Functional neuroanatomy of sustained attention in schizophrenia: contribution of parietal cortices
Ojeda N, Ortuño F, Arbizu J, López P, Martí-Climent JM, Peñuelas I, Cervera-Enguix S.
Department of Psychiatry and Medical Psychology, University Hospital School of Medicine, University of Navarre, Avda. Pio XII, Pamplona, Navarre, Spain.
Magazine: Human Brain Mapping
Date: Oct 1, 2002Nuclear Medicine [SP] Psychiatry and Clinical Psychology [SP]
Deficits in sustained attention have been frequently described in schizophrenia.
The neuroanatomical basis reported previously have included altered levels of activation in cingulate and prefrontal cortex, but the contribution of further regions remains unclear. We explored the full neuroanatomy underlying the sustained attentional deficits observed in naïve schizophrenics compared with controls. Participants included 10 controls and 11 patients. The experimental design included rest, auditory stimulation using clicks, and two counting tasks. Subjects were instructed to mentally count the clicks, and then to count forward at the same frequency they heard previously when listening to the clicks.
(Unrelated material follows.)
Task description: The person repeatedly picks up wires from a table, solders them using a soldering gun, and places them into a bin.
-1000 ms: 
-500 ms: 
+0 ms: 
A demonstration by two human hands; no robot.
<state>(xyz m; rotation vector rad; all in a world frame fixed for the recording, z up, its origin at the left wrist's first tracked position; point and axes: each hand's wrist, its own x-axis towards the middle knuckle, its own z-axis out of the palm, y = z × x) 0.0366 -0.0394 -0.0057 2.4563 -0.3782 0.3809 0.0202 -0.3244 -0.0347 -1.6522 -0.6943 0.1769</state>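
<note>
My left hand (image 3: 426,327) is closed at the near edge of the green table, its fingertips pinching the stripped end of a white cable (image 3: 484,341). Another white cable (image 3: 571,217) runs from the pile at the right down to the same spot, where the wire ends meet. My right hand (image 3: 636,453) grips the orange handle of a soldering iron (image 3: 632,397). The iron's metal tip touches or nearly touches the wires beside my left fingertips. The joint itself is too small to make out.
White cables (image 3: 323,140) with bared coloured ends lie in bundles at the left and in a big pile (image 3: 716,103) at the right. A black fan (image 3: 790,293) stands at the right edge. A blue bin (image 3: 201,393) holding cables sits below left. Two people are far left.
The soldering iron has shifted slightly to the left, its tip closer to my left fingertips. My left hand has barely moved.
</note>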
Relative cerebral blood flow (relCBF) was measured by means of PET (15)O-water.
Differences were observed between both groups at superior temporal cortex, superior parietal gyrus, and cerebellum during tasks requiring listening. During all counting conditions, additionally to supplementary motor area (SMA), dorsolateral prefrontal cortex (DLPCF), precentral gyrus, cingulate, cerebellum, and inferior parietal (IP) gyrus, patients engaged other frontal structures including inferior, medial, and superior frontal areas. When counting with no auditory stimulation (C; requires components of working memory and time estimation), significant differences were observed in the level of activation of frontal and IP regions.
Our naïve patients presented abnormal activation of auditory associative pathways. They failed to activate prefrontal and parietal regions at a similar level during tasks requiring increased cognitive effort, and they required a higher activation of inferior frontal regions to properly respond to cognitive demands.